The bank as agent for the state is authorized to include this pledge
and undertaking for the state in these obligations. Notwithstanding
any other provision of this section, the commission shall approve the
adjustments to the fixed transition amounts as may be necessary to
ensure timely recovery of all transition costs that are the subject
of the pertinent financing order, and the costs of capital associated
with the provision, recovery, financing, or refinancing thereof,
including the costs of issuing, servicing, and retiring the rate
reduction bonds contemplated by the financing order. The adjustments
shall not impose fixed transition amounts upon classes of customers
who were not subject to the fixed transition amounts in the pertinent
financing order.
(d) (1) Financing orders issued under this article do not
constitute a debt or liability of the state or of any political
subdivision thereof, other than the financing entity, and do not
constitute a pledge of the full faith and credit of the state or any
of its political subdivisions, other than the financing entity, but
are payable solely from the funds provided therefor under this
article and shall be consistent with Sections 1 and 18 of Article XVI
of the California Constitution. This subdivision shall in no way
preclude bond guarantees or enhancements pursuant to this article.

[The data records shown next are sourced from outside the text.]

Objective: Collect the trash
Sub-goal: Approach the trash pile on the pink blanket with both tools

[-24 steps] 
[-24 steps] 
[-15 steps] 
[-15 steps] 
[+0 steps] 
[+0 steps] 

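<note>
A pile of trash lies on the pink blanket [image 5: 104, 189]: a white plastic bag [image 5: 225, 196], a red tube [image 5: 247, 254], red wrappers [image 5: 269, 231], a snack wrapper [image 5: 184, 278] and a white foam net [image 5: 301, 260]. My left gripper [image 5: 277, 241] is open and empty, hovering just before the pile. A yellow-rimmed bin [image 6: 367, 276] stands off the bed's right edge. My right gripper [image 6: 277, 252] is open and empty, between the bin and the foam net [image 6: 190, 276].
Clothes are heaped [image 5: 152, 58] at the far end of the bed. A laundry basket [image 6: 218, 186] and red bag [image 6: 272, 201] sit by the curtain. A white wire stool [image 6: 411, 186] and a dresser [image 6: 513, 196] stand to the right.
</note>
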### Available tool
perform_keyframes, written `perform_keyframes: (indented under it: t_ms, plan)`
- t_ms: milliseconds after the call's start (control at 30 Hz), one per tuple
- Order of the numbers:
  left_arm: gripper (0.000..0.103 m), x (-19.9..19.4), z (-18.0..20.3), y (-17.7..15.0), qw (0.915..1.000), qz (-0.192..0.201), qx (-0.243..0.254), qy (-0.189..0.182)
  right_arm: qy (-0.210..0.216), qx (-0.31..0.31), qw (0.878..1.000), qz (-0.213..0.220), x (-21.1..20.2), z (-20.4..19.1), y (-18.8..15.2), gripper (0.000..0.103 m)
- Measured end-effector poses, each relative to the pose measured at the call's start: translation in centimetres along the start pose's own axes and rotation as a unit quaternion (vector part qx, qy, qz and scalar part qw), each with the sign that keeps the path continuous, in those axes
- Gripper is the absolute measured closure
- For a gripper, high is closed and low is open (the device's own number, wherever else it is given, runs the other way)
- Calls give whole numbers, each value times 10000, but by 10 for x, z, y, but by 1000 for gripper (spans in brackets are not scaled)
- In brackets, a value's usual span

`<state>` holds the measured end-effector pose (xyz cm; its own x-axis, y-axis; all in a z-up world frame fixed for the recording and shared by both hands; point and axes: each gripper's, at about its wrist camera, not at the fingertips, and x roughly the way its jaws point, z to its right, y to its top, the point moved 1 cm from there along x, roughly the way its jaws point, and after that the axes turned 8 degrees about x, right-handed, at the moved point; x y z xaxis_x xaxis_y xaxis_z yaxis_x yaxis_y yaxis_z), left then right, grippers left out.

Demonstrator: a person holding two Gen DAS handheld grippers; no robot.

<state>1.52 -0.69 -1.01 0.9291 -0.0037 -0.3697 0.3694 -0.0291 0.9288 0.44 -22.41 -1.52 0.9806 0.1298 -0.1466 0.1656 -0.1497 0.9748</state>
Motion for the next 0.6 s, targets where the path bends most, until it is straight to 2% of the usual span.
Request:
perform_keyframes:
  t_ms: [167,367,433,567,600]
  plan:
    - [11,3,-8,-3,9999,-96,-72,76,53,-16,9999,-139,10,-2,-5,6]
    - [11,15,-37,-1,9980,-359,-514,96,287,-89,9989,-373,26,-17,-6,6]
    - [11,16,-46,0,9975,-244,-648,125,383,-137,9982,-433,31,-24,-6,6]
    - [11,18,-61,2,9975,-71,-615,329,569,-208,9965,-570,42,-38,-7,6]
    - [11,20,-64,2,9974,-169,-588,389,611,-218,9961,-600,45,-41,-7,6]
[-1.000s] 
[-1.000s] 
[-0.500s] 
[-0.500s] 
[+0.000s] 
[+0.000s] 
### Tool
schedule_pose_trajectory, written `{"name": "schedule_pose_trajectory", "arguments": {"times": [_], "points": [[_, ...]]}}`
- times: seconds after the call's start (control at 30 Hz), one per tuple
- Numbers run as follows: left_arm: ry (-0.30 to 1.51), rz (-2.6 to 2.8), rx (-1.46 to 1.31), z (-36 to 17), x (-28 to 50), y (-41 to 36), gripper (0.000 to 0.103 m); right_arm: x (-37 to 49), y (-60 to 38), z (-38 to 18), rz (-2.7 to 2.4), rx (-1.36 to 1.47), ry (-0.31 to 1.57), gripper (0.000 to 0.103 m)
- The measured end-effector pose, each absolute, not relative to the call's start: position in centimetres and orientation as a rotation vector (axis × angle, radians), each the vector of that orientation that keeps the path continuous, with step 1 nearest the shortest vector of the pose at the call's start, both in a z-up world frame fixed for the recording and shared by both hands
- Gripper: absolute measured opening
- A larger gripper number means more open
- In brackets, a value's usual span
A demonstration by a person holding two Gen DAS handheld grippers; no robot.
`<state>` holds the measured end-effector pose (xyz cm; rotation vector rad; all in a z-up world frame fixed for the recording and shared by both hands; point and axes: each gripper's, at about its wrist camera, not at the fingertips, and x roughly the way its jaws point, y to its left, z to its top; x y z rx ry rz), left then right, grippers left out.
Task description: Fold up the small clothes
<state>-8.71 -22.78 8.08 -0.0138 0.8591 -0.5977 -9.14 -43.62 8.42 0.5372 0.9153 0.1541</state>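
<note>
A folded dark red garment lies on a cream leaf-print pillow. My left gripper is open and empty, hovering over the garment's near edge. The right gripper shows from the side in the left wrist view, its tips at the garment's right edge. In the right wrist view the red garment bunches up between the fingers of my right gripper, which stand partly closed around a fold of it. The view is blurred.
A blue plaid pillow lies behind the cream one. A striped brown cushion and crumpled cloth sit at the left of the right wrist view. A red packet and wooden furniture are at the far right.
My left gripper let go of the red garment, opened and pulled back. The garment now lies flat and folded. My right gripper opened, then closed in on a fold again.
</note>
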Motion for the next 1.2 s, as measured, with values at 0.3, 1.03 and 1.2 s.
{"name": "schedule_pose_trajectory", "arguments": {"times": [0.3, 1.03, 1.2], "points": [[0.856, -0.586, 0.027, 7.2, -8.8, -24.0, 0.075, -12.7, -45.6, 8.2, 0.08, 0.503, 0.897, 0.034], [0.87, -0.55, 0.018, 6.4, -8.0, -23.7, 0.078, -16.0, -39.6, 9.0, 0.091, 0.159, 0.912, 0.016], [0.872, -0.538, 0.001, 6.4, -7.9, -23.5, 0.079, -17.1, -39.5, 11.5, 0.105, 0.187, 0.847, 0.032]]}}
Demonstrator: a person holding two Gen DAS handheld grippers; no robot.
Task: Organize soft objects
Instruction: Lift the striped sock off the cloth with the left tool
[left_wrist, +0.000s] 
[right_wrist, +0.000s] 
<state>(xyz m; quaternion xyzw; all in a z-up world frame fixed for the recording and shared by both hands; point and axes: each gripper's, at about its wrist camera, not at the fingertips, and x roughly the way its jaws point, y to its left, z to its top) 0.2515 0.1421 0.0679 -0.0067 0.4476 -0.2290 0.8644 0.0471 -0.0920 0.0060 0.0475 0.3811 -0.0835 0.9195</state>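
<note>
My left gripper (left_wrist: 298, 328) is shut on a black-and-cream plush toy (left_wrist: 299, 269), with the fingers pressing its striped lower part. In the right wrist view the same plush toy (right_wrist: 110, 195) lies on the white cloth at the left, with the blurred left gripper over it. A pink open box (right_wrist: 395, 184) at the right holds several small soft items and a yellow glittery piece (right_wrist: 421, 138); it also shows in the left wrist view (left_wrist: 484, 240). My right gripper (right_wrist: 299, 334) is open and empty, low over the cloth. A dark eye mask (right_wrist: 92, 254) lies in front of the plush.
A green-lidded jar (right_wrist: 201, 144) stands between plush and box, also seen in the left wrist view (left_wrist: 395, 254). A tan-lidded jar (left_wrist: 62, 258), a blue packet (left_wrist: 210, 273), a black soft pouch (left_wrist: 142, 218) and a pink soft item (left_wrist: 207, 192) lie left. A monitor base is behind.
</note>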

All the bonds shall contain on the face thereof a statement to the
following effect:
"Neither the full faith and credit nor the taxing power of the
State of California is pledged to the payment of the principal of, or
interest on, this bond."
(2) The issuance of bonds under this article shall not directly,
indirectly, or contingently obligate the state or any political
subdivision thereof to levy or to pledge any form of taxation
therefor or to make any appropriation for their payment. Nothing in
this section shall prevent, or be construed to prevent, the financing
entity from pledging the full faith and credit of the infrastructure
bank fund to the payment of bonds or issuance of bonds authorized
pursuant to this article.
(e) The commission shall establish procedures for the expeditious
processing of applications for financing orders, including the
approval or disapproval thereof within 120 days of the electrical
corporation's making application therefor. The commission shall
provide in any financing order for a procedure for the expeditious
approval by the commission of periodic adjustments to the fixed
transition amounts that are the subject of the pertinent financing
order, as required by subdivision (c). The procedure shall require
the commission to determine whether the adjustments are required on
each anniversary of the issuance of the financing order, and at the
additional intervals as may be provided for in the financing order,
and for the adjustments, if required, to be approved within 90 days
of each anniversary of the issuance of the financing order, or of
each additional interval provided for in the financing order.
(f) Fixed transition amounts shall constitute transition property
when, and to the extent that, a financing order authorizing the fixed
transition amounts has become effective in accordance with this
article, and the transition property shall thereafter continuously
exist as property for all purposes with all of the rights and
privileges of this article for the period and to the extent provided
in the financing order, but in any event until the rate reduction
bonds are paid in full, including all principal, interest, premium,
costs, and arrearages thereon.
(g) Any surplus fixed transition amounts in excess of the amounts
necessary to pay principal, premium, if any, interest and expenses of
the issuance of the rate reduction bonds shall be remitted to the
financing entity and may be used to benefit residential and small
commercial customers if this would not result in a recharacterization
of the tax, accounting, and other intended characteristics of the
financing, including, but not limited to, the following:
(1) Avoiding the recognition of debt on the electrical corporation'
s balance sheet for financial accounting and regulatory purposes.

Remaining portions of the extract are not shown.